2022 sera-t-elle l'année de la régulation crypto ? 

Il ne fait aucun doute que deux torts ne font pas un bien : si tous les mécanismes élaborés (et très coûteux) de surveillance et de contrôle ont échoué dans le monde bancaire et financier, cela ne veut pas dire qu'il est juste d'accepter pour argent comptant l'idée que le monde des crypto-monnaies (qui s'adresse en fait à un large public d'investisseurs non professionnels ou pire, improvisés) restera indéfiniment une sorte de Far West peuplé de gens prêts à s'enfuir avec l'argent.

Il faut donc avant tout s'exercer un minimum d'honnêteté mentale et reconnaître que les crypto-monnaies et les technologies connexes, bien que nées à l'origine à des fins non spéculatives, mais en tant qu'instruments de liberté financière et de protection de la sphère des libertés fondamentales de l'individu, sont aujourd'hui concrètement et largement utilisées comme instruments spéculatifs et que l'objectif dominant de ces opérations spéculatives restent de petits épargnants et des investisseurs non professionnels.

L'idée peut ne pas plaire à ceux qui, comme l'auteur, sont friands d'une certaine vision libertaire du monde crypto, mais c'est un fait qui dépasse les arguties juridiques, interprétatives et conceptuelles. Un fait avec lequel on ne peut manquer de se réconcilier.

Personne ne dit que c'est facile, et c'est peut-être même utopique de le penser (vu l'enjeu) mais peut-être que le moment est venu de s'efforcer de trouver un moment de synthèse

D'un côté, il faut accepter l'idée que le Far West ne peut pas durer éternellement. D'autre part, il faut accepter l'idée que le seul moyen possible de ramener des millions de petits investisseurs dans une zone d'émersion fiscale et anti-blanchiment est de abandonner la voie de la répression et de concevoir des instances de régulation qui prennent effectivement en compte les particularités technologiques de ce secteur.

En d'autres termes, le moment est peut-être venu pour ceux qui se trouvent aux deux extrémités de ce monde de faire un pas en avant et de faire un sérieux effort pour comprendre comment rédiger un ensemble de règles qui offriront la bonne protection aux investisseurs et aux épargnants, sans que ceux qui manipulent les crypto-monnaies ne soient traités comme des trafiquants de drogue.

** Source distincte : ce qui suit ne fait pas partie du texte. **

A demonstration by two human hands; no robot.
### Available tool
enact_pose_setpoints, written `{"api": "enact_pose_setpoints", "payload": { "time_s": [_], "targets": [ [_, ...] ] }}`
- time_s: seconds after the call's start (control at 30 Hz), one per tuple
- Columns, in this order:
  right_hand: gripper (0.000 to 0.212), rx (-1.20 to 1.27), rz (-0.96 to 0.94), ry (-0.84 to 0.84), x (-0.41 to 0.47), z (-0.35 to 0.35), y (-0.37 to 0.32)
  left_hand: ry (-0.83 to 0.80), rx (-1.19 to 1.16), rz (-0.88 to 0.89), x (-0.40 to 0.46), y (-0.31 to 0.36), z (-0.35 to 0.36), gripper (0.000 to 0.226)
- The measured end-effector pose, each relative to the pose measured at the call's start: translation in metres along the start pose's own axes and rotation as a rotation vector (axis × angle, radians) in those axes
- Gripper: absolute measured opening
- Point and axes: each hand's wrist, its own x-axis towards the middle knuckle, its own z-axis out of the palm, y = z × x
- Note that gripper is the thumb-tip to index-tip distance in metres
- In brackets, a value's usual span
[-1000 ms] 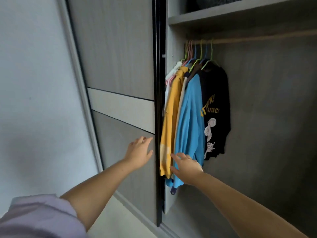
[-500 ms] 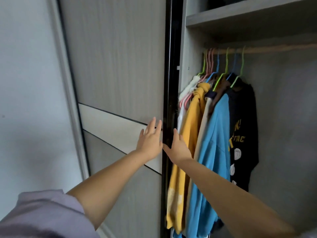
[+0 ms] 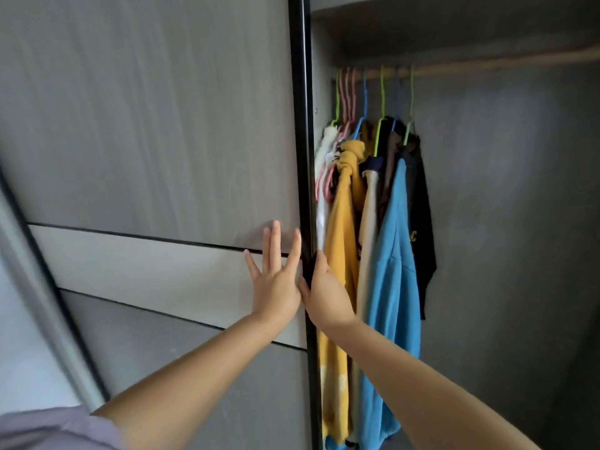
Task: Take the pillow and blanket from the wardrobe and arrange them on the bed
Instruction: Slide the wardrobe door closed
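Note:
A grey sliding wardrobe door (image 3: 146,131) with a pale band across it fills the left half of the head view. My left hand (image 3: 276,280) lies flat on the pale band, fingers spread, close to the door's black edge (image 3: 303,157). My right hand (image 3: 324,292) curls around that black edge from the wardrobe side, fingers hidden behind it. No pillow or blanket is in view.
Inside the wardrobe, several garments hang on coloured hangers from a rail (image 3: 487,64): a yellow one (image 3: 341,241), a blue one (image 3: 393,261), a black one (image 3: 422,222). A shelf underside (image 3: 454,14) sits above. The grey back wall (image 3: 503,222) lies to the right.
Both hands rose and came together at the door edge. The left now presses flat on the door; the right has wrapped around the black edge. The view shifted closer and upward.

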Motion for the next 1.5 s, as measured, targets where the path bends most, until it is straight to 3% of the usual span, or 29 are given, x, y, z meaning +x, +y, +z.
{"api": "enact_pose_setpoints", "payload": {
  "time_s": [0.27,0.43,0.9,0.97,1.1,1.2,1.5],
  "targets": [
    [0.061,-0.149,0.131,0.118,-0.033,-0.042,0.038,0.008,-0.022,0.24,0.005,0.049,0.0,0.107],
    [0.061,-0.245,0.223,0.287,-0.062,-0.082,0.067,0.065,0.092,0.439,0.006,0.079,-0.006,0.102],
    [0.079,-0.581,0.386,0.59,-0.136,-0.223,0.143,0.049,0.146,0.497,0.01,0.119,0.0,0.112],
    [0.083,-0.719,0.269,0.565,-0.139,-0.239,0.144,0.057,0.144,0.509,0.006,0.137,0.004,0.112],
    [0.09,-0.938,-0.001,0.338,-0.137,-0.256,0.149,0.073,0.145,0.556,0.002,0.181,0.01,0.109],
    [0.09,-0.976,0.035,0.221,-0.142,-0.274,0.171,0.075,0.139,0.561,0.001,0.219,0.014,0.11],
    [0.09,-1.001,0.116,0.172,-0.174,-0.345,0.231,0.088,0.115,0.581,-0.003,0.314,0.035,0.112]
  ]
}}
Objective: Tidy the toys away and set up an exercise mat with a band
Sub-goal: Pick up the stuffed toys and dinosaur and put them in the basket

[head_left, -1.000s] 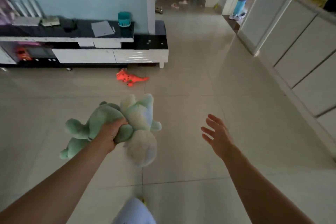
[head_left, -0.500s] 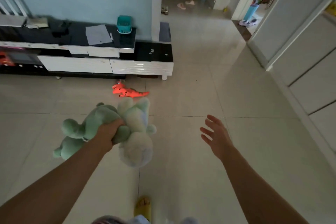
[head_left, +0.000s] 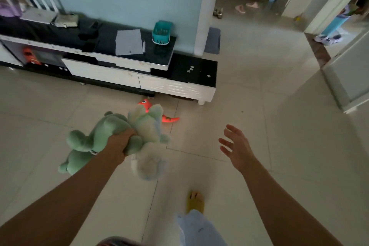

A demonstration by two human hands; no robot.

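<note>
Two plush toys hang bunched in your left hand (head_left: 123,142), out over the tiled floor (head_left: 259,136) in front of the TV cabinet (head_left: 111,70): a green plush dinosaur (head_left: 93,142) and a paler plush toy (head_left: 149,126) pressed against it, your fingers curled tight around both. Your right hand (head_left: 235,146) floats free further from the cabinet, fingers spread, holding nothing. An orange toy dinosaur (head_left: 167,119) lies on the floor just before the cabinet's front edge, partly hidden behind the plush. A teal basket (head_left: 161,33) stands on the cabinet top.
</note>
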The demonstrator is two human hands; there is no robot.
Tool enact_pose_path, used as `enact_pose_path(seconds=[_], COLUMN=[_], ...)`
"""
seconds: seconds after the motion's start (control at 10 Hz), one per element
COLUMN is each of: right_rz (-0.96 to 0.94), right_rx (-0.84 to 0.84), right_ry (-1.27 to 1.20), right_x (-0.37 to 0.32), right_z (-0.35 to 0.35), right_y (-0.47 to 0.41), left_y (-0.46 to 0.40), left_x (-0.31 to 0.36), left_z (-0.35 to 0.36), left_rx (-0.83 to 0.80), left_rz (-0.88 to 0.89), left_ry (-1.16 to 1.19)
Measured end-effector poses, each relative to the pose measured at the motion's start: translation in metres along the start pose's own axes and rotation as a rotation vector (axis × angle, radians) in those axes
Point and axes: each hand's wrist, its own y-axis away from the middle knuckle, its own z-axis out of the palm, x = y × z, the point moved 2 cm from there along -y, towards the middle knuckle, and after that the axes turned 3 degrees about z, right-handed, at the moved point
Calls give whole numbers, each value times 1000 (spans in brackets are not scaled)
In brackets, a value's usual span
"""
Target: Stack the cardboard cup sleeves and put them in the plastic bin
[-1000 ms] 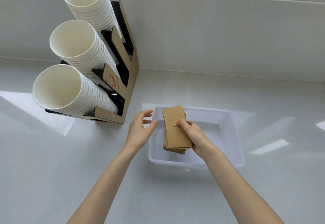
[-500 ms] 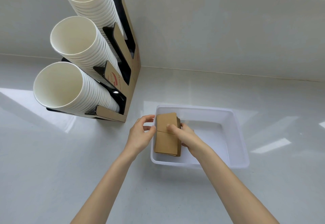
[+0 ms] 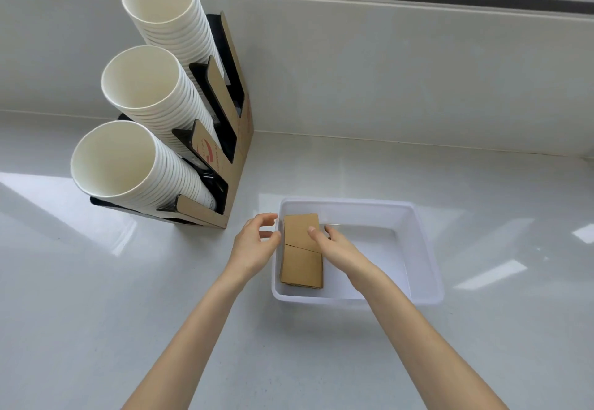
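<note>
A stack of brown cardboard cup sleeves (image 3: 302, 263) lies flat in the left end of the translucent white plastic bin (image 3: 429, 249), along its left wall. My right hand (image 3: 339, 249) reaches into the bin and grips the stack, thumb on top and fingers along its right side. My left hand (image 3: 254, 245) hovers just outside the bin's left wall with fingers apart, holding nothing, its thumb at the rim.
A cardboard and black cup dispenser (image 3: 239, 139) stands to the left behind the bin, holding three slanted stacks of white paper cups (image 3: 128, 165). The white counter ends at a low wall (image 3: 385, 72) behind, under a window frame.
My right hand has lowered the sleeve stack from above the bin down into its left end. The left hand stayed beside the bin's left wall.
</note>
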Motion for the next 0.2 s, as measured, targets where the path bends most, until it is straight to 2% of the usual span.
enact_pose_path(seconds=[0.2], right_rz=[-95], right_rx=[114], right_ry=[185], right_x=[-17], right_z=[-28], right_y=[27], left_y=[3], left_x=[27], left_z=[-7], left_rx=[4], left_rz=[114], left_ry=[-116])
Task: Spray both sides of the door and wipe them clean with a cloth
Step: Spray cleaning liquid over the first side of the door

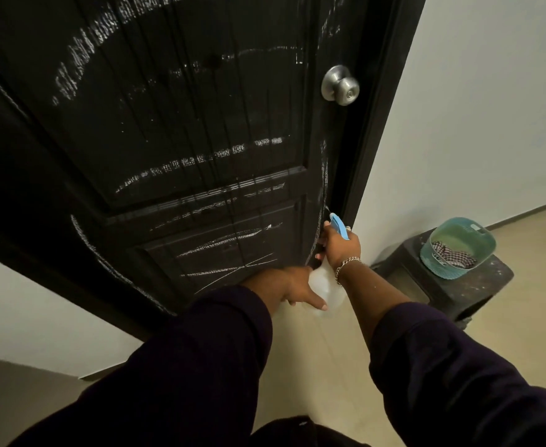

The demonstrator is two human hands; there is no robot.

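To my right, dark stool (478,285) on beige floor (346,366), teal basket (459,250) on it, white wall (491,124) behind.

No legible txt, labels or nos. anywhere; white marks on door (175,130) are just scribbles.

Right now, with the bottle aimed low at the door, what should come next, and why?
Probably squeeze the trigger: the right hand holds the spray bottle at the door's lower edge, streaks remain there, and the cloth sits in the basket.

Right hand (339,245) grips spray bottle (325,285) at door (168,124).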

Un ensemble de règles qui, d'autre part, tient compte du fait que un investissement dans des crypto-monnaies ou des actifs cryptographiques n'est objectivement pas la même chose que le commerce de devises étrangères ou des obligations d'État. 

C'est l'art ancien du compromis. Difficile compromis : les acteurs sont nombreux, ils portent le poids d'intérêts de poids et il faut projeter le tout à l'échelle mondiale. Difficile, oui, et pourtant, ça vaut le coup d'essayer

Cependant, je ne parierais pas un Satoshi sur le fait que 2022 sera le tournant de la réglementation.